Task instructions
What you output should match the data below exactly.

Data under study

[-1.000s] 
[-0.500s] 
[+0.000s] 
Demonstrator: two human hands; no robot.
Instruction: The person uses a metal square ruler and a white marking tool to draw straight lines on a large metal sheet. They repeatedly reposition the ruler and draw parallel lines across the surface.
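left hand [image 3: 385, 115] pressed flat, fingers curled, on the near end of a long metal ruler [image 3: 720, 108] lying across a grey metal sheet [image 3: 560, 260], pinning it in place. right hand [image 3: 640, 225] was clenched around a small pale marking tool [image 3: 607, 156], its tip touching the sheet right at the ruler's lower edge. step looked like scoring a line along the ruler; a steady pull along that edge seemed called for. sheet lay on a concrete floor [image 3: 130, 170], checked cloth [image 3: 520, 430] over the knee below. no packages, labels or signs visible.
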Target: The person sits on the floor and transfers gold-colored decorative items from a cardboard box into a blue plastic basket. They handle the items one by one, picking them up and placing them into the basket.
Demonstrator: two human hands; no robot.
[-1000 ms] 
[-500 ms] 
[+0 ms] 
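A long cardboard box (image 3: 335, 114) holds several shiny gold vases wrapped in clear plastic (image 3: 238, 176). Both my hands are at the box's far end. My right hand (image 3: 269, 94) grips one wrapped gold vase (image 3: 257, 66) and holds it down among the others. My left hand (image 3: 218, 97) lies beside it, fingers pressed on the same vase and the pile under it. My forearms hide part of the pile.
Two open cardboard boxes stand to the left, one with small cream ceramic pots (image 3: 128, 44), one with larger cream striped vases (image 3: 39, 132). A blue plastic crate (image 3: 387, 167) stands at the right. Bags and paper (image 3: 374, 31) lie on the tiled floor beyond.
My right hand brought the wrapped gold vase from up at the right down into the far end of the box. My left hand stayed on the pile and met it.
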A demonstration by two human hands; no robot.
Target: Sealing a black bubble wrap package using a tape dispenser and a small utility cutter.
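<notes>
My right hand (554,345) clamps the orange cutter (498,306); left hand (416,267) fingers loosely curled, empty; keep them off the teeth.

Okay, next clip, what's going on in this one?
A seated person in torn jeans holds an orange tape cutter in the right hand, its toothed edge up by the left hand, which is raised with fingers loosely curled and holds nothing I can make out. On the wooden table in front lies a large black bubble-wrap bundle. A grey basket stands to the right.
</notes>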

Result of this task
[-1.000s] 
[-0.500s] 
[+0.000s] 
Demonstrator: two human hands; no robot.
Instruction: The person uses a metal square ruler and a white marking tool to draw straight lines on a large metal sheet. They repeatedly reposition the ruler and draw parallel lines across the surface.
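left hand [image 3: 385, 115] pressed flat, fingers curled, on the near end of a long metal ruler [image 3: 720, 108] lying across a grey metal sheet [image 3: 560, 260], pinning it in place. right hand [image 3: 640, 225] was clenched around a small pale marking tool [image 3: 607, 156], its tip touching the sheet right at the ruler's lower edge. step looked like scoring a line along the ruler; a steady pull along that edge seemed called for. sheet lay on a concrete floor [image 3: 130, 170], checked cloth [image 3: 520, 430] over the knee below. no packages, labels or signs visible.
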Target: The person sits on the floor and transfers gold-colored decorative items from a cardboard box into a blue plastic basket. They handle the items one by one, picking them up and placing them into the basket.
Demonstrator: two human hands; no robot.
[-1000 ms] 
[-500 ms] 
[+0 ms] 
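A long cardboard box (image 3: 335, 114) holds several shiny gold vases wrapped in clear plastic (image 3: 238, 176). Both my hands are at the box's far end. My right hand (image 3: 269, 94) grips one wrapped gold vase (image 3: 257, 66) and holds it down among the others. My left hand (image 3: 218, 97) lies beside it, fingers pressed on the same vase and the pile under it. My forearms hide part of the pile.
Two open cardboard boxes stand to the left, one with small cream ceramic pots (image 3: 128, 44), one with larger cream striped vases (image 3: 39, 132). A blue plastic crate (image 3: 387, 167) stands at the right. Bags and paper (image 3: 374, 31) lie on the tiled floor beyond.
My right hand brought the wrapped gold vase from up at the right down into the far end of the box. My left hand stayed on the pile and met it.
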A demonstration by two human hands; no robot.
Target: Sealing a black bubble wrap package using a tape dispenser and a small utility cutter.
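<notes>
My right hand (554,345) clamps the orange cutter (498,306); left hand (416,267) fingers loosely curled, empty; keep them off the teeth.

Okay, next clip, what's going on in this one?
A seated person in torn jeans holds an orange tape cutter in the right hand, its toothed edge up by the left hand, which is raised with fingers loosely curled and holds nothing I can make out. On the wooden table in front lies a large black bubble-wrap bundle. A grey basket stands to the right.
</notes>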

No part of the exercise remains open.